* _Exercise details_: Hunt through the entries for the word "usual" and copy each line in which it appears.

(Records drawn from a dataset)
+===+
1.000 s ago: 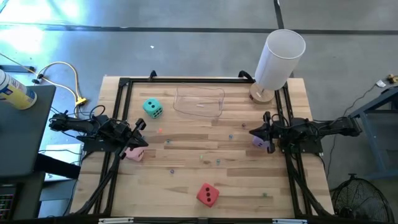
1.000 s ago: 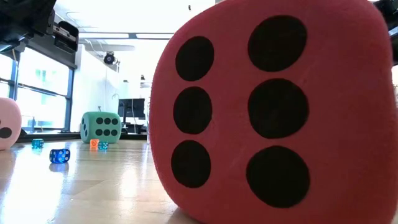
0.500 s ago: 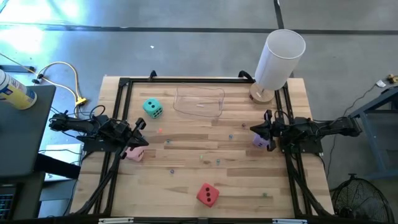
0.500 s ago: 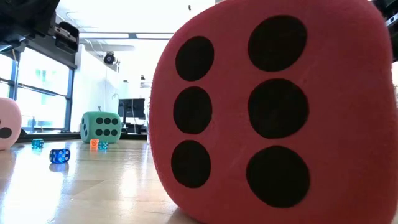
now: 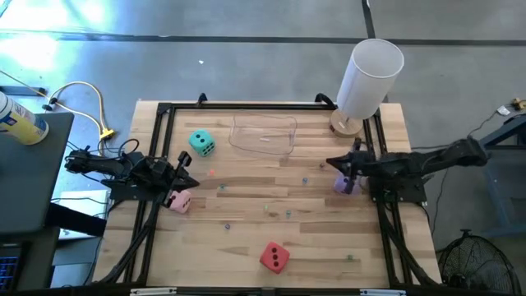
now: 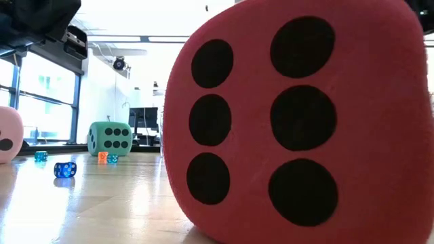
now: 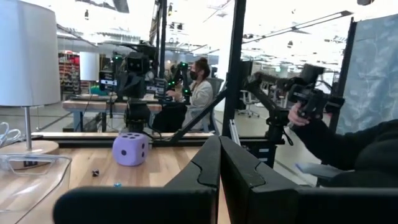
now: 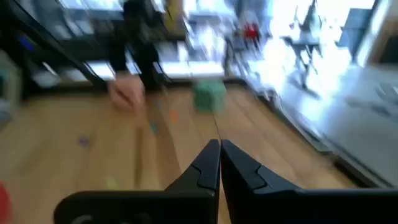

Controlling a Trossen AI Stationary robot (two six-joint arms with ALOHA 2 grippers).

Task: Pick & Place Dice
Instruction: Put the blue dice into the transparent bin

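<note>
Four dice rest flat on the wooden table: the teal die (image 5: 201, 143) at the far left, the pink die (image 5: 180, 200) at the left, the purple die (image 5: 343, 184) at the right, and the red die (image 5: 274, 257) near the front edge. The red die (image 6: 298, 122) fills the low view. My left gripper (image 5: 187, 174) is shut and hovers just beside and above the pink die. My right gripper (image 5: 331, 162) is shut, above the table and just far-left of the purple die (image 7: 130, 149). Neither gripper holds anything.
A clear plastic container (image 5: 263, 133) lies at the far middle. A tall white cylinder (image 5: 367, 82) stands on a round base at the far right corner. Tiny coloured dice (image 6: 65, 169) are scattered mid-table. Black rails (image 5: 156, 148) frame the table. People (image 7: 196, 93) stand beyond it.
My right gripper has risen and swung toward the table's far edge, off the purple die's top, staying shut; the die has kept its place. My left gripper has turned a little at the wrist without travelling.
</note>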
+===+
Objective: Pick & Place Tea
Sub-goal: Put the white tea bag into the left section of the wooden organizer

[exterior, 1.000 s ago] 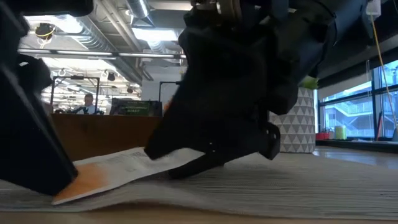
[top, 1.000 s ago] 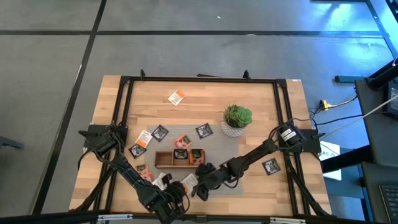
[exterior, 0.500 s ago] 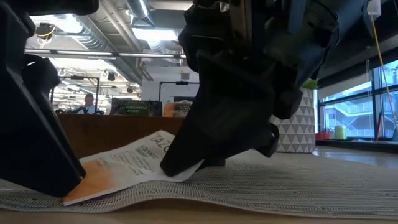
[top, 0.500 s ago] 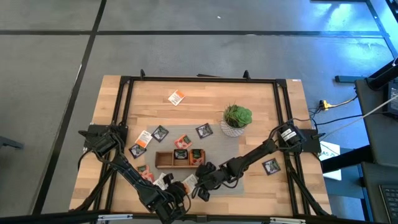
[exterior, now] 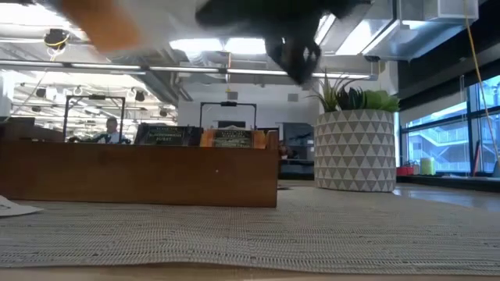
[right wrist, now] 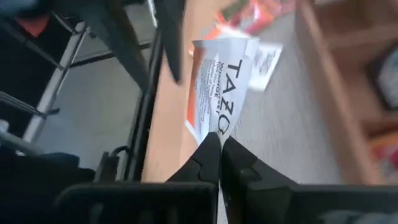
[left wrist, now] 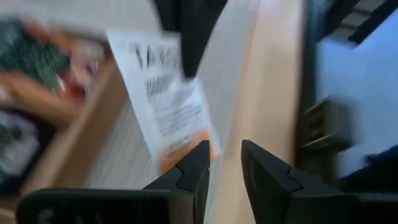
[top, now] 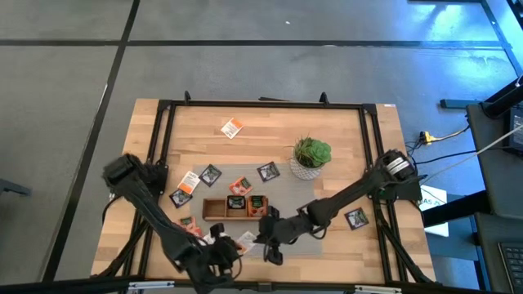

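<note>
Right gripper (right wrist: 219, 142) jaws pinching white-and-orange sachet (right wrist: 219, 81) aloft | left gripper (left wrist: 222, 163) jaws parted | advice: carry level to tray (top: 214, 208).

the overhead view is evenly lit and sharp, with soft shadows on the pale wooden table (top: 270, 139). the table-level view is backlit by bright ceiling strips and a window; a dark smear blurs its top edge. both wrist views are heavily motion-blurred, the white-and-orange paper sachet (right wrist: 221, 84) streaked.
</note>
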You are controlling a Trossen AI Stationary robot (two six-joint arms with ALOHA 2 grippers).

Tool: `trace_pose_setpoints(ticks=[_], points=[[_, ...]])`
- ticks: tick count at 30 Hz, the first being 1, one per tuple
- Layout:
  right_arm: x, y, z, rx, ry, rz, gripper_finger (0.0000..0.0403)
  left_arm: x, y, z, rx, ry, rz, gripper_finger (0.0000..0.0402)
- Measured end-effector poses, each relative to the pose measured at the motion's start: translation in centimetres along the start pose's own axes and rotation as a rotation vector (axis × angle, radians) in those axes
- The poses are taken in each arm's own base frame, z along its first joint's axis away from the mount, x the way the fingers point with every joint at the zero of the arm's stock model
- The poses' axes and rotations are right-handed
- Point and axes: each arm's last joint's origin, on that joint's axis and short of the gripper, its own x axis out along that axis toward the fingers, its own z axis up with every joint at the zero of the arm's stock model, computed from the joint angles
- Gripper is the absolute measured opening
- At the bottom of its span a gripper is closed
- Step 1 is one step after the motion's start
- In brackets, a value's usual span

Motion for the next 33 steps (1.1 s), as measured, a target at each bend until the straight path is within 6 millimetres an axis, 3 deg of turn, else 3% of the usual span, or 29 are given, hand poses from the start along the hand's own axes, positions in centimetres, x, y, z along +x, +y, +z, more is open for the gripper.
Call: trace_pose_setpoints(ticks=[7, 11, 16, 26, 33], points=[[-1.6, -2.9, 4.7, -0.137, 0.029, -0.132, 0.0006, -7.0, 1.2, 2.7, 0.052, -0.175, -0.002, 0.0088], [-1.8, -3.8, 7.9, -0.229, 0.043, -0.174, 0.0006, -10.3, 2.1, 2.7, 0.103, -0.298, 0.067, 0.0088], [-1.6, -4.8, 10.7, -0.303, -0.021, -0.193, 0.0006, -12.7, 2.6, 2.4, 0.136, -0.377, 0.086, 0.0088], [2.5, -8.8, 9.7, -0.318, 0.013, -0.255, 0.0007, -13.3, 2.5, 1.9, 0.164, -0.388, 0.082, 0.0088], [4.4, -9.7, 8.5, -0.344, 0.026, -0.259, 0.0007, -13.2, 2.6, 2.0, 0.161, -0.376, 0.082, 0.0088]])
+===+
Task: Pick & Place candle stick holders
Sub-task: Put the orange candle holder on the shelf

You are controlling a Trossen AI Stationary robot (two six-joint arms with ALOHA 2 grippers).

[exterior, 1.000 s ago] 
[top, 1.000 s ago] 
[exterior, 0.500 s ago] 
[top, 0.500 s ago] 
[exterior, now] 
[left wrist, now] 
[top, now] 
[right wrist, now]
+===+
* _Exercise answer_:
- In brackets, a value's usual span
Motion for the next 33 steps (1.1 s), as measured, a target at each bend until the straight path is within 6 millimetres an axis, 3 deg of turn, else 3% of the usual span, or 29 are given, hand poses from the start along the hand's own axes, positions in centimetres, x, y, z along +x, +y, +z, more is open for the gripper.

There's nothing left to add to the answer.